# WHAT TO WORK ON
In the listing that follows, the lines starting at the one containing "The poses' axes" and ending at the one containing "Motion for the" are to be returned exactly, both boundary lines included, and no others.

# SUPPLIED DATA

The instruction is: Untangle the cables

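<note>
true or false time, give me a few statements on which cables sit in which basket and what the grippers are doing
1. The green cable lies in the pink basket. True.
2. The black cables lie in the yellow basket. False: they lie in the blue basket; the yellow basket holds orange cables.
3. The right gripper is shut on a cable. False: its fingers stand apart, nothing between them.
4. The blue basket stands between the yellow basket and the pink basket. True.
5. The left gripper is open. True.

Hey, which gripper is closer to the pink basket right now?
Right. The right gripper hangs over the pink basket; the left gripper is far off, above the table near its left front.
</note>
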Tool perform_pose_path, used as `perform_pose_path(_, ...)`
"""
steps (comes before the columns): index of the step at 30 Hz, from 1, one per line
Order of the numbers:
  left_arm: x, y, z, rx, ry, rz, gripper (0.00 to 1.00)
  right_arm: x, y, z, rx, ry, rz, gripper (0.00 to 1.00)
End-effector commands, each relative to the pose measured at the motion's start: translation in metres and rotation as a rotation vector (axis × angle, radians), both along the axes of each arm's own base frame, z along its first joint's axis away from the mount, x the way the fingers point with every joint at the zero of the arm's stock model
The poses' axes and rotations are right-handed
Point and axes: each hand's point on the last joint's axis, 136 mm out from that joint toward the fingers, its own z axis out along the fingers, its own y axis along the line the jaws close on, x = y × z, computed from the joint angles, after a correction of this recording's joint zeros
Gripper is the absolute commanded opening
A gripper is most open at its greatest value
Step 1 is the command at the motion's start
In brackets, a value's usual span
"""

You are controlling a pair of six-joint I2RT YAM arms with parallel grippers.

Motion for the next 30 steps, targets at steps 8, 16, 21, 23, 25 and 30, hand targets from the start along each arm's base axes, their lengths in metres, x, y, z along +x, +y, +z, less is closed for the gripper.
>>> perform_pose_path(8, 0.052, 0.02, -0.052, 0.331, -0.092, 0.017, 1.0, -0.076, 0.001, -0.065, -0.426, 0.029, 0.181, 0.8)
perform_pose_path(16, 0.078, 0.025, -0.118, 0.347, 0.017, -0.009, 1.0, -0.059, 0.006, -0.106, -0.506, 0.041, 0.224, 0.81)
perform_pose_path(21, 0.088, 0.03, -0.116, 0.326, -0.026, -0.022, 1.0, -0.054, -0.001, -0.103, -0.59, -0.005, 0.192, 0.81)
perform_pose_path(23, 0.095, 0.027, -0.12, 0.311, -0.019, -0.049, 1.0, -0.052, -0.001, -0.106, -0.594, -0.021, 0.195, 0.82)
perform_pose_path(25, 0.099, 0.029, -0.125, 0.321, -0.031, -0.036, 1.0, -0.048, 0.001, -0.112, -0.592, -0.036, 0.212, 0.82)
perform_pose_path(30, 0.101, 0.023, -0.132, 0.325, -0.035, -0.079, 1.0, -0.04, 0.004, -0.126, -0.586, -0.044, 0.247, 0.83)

# REPLY TO THE EXERCISE
The poses' axes and rotations are right-handed
Point and axes: each hand's point on the last joint's axis, 136 mm out from that joint toward the fingers, its own z axis out along the fingers, its own y axis along the line the jaws close on, x = y × z, computed from the joint angles, after a correction of this recording's joint zeros
Gripper is the absolute commanded opening
A gripper is most open at its greatest value
Step 1 is the command at the motion's start
In brackets, a value's usual span
"""

You are controlling a pair of six-joint I2RT YAM arms with parallel grippers.

Motion for the next 30 steps, targets at steps 8, 16, 21, 23, 25 and 30, hand targets from the start along each arm's base axes, their lengths in metres, x, y, z along +x, +y, +z, less is closed for the gripper.

The work on this exercise is done.